■ Information shown
*** Begin section ***

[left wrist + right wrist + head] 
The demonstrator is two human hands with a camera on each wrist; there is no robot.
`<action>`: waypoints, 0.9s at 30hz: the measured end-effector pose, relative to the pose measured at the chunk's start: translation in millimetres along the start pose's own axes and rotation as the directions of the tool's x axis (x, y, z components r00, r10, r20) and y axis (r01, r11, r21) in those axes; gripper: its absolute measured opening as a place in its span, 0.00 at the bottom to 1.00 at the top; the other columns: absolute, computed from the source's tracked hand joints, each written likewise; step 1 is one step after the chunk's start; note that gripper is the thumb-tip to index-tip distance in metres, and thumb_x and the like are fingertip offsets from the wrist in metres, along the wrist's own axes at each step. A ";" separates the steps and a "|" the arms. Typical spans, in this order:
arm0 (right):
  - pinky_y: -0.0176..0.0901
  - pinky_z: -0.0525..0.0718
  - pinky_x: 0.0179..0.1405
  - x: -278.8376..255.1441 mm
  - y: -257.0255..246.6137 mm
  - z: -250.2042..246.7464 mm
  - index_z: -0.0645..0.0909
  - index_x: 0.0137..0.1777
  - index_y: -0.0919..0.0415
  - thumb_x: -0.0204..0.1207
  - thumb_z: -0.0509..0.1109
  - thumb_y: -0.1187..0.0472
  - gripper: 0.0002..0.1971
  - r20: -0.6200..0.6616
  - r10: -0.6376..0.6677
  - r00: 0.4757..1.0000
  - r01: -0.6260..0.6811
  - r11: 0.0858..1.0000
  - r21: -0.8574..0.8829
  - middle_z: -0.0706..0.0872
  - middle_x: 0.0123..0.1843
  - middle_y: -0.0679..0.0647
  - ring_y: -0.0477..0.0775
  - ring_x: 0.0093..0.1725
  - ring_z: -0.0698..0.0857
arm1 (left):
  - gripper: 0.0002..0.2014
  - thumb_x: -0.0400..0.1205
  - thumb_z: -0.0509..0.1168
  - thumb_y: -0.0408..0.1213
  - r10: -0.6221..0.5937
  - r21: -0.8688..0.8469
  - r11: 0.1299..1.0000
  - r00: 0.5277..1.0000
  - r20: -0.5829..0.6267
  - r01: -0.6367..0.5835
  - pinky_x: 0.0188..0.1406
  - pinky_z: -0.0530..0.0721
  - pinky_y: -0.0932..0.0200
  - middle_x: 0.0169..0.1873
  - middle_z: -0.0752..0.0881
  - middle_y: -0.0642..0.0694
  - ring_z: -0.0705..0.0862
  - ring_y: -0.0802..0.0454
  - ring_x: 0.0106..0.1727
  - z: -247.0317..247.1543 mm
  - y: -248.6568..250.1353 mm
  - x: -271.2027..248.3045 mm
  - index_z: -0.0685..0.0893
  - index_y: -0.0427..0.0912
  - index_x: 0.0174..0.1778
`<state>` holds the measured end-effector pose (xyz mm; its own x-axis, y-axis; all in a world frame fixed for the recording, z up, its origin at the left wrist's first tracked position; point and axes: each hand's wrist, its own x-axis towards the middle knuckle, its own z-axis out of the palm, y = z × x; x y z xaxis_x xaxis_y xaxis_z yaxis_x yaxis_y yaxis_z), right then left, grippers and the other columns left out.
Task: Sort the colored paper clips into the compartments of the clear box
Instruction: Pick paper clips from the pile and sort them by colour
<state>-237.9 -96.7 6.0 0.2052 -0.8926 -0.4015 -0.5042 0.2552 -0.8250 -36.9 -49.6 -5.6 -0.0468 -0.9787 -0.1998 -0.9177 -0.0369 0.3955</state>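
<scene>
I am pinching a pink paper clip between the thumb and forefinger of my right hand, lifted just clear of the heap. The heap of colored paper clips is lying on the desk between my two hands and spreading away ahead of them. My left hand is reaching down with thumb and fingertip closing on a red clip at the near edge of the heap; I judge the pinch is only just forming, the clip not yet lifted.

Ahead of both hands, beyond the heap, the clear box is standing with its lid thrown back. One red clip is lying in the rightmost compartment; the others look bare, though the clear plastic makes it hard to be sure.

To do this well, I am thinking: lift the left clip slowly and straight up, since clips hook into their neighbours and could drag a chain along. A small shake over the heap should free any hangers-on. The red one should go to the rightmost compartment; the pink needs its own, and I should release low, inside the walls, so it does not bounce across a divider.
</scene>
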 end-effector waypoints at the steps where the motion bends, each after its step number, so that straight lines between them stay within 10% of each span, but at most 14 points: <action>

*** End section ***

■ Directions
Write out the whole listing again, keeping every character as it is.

■ Response for this exercise
[left wrist + right wrist + head] 
The demonstrator is two human hands with a camera on each wrist; there is no robot.
`<action>`: waypoints, 0.9s at 30hz: the measured end-effector pose, relative to the pose measured at the chunk's start: translation in millimetres along the start pose's own axes and rotation as the directions of the tool's x axis (x, y, z components r00, r10, r20) and y axis (r01, r11, r21) in those axes; gripper: its absolute measured opening as a place in its span, 0.00 at the bottom to 1.00 at the top; the other columns: absolute, computed from the source's tracked hand joints, each written likewise; step 1 is one step after the chunk's start; note that gripper is the thumb-tip to index-tip distance in metres, and thumb_x and the like are fingertip offsets from the wrist in metres, along the wrist's own axes at each step. A ";" separates the steps and a "|" the arms. Typical spans, in this order:
arm0 (right):
  - pinky_y: -0.0176..0.0901
  - pinky_z: -0.0525..0.0718
  - pinky_x: 0.0179..0.1405
  - x: -278.8376..255.1441 mm
  - y: -257.0255..246.6137 mm
  - z: -250.2042..246.7464 mm
  - index_z: -0.0645..0.0909
  - index_x: 0.0137..0.1777
  - index_y: -0.0919..0.0415
  - thumb_x: -0.0204..0.1207
  - thumb_z: -0.0509..0.1109
  - thumb_y: -0.1187..0.0472
  - gripper: 0.0002..0.1971
  - r20: -0.6200..0.6616
  - r10: -0.6376..0.6677
  - r00: 0.4757..1.0000
  - r01: -0.6260..0.6811
  - r11: 0.0858..1.0000
  - r21: -0.8574..0.8829
  - middle_z: -0.0706..0.0872
  - middle_x: 0.0123..0.1843
  - middle_y: -0.0679..0.0647
  - ring_y: -0.0477..0.0775
  - ring_x: 0.0093..0.1725
  - ring_z: -0.0698..0.0857
arm1 (left):
  - gripper: 0.0002..0.2014
  - thumb_x: -0.0400..0.1205
  - thumb_z: -0.0509..0.1168
  - thumb_y: -0.0408..0.1213
  - r10: -0.6221..0.5937
  - r21: -0.8688..0.8469
  - r11: 0.1299..1.0000
  - r00: 0.5277..1.0000
  - r20: -0.5829..0.6267
  - r01: -0.6367..0.5835
  - pinky_x: 0.0188..0.1406
  - pinky_z: -0.0530..0.0721
  - pinky_y: -0.0932..0.0200
  - middle_x: 0.0169..0.1873
  - middle_z: -0.0752..0.0881
  - middle_y: -0.0642..0.0694
  - ring_z: -0.0705..0.0862
  - ring_y: -0.0802..0.0454
  - ring_x: 0.0106..0.1727
  - z: -247.0317..247.1543 mm
  - y: -248.6568..250.1353 mm
  - x: -271.2027..248.3045 mm
  - index_z: -0.0685..0.0893
  - index_y: -0.0427..0.0912
  - index_x: 0.0174..0.1778
`<state>` holds the measured end-effector pose (xyz mm; its own x-axis, y-axis; all in a world frame fixed for the recording, z up, its origin at the left wrist's first tracked position; point and axes: each hand's wrist, its own x-axis towards the middle knuckle, its own z-axis out of the palm, y = z × x; x y z xaxis_x xaxis_y xaxis_z yaxis_x yaxis_y yaxis_z), right then left, grippers and the other columns left out.
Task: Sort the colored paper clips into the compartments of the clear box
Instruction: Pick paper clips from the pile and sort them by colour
<state>-237.9 -96.7 6.0 0.2052 -0.8926 -0.4015 -0.5042 0.2552 -0.8250 -36.9 -49.6 -5.6 -0.0468 -0.9787 -0.1998 -0.9177 -0.0369 0.3955</state>
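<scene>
I am pinching a pink paper clip between the thumb and forefinger of my right hand, lifted just clear of the heap. The heap of colored paper clips is lying on the desk between my two hands and spreading away ahead of them. My left hand is reaching down with thumb and fingertip closing on a red clip at the near edge of the heap; I judge the pinch is only just forming, the clip not yet lifted.

Ahead of both hands, beyond the heap, the clear box is standing with its lid thrown back. One red clip is lying in the rightmost compartment; the others look bare, though the clear plastic makes it hard to be sure.

To do this well, I am thinking: lift the left clip slowly and straight up, since clips hook into their neighbours and could drag a chain along. A small shake over the heap should free any hangers-on. The red one should go to the rightmost compartment; the pink needs its own, and I should release low, inside the walls, so it does not bounce across a divider.
</scene>
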 end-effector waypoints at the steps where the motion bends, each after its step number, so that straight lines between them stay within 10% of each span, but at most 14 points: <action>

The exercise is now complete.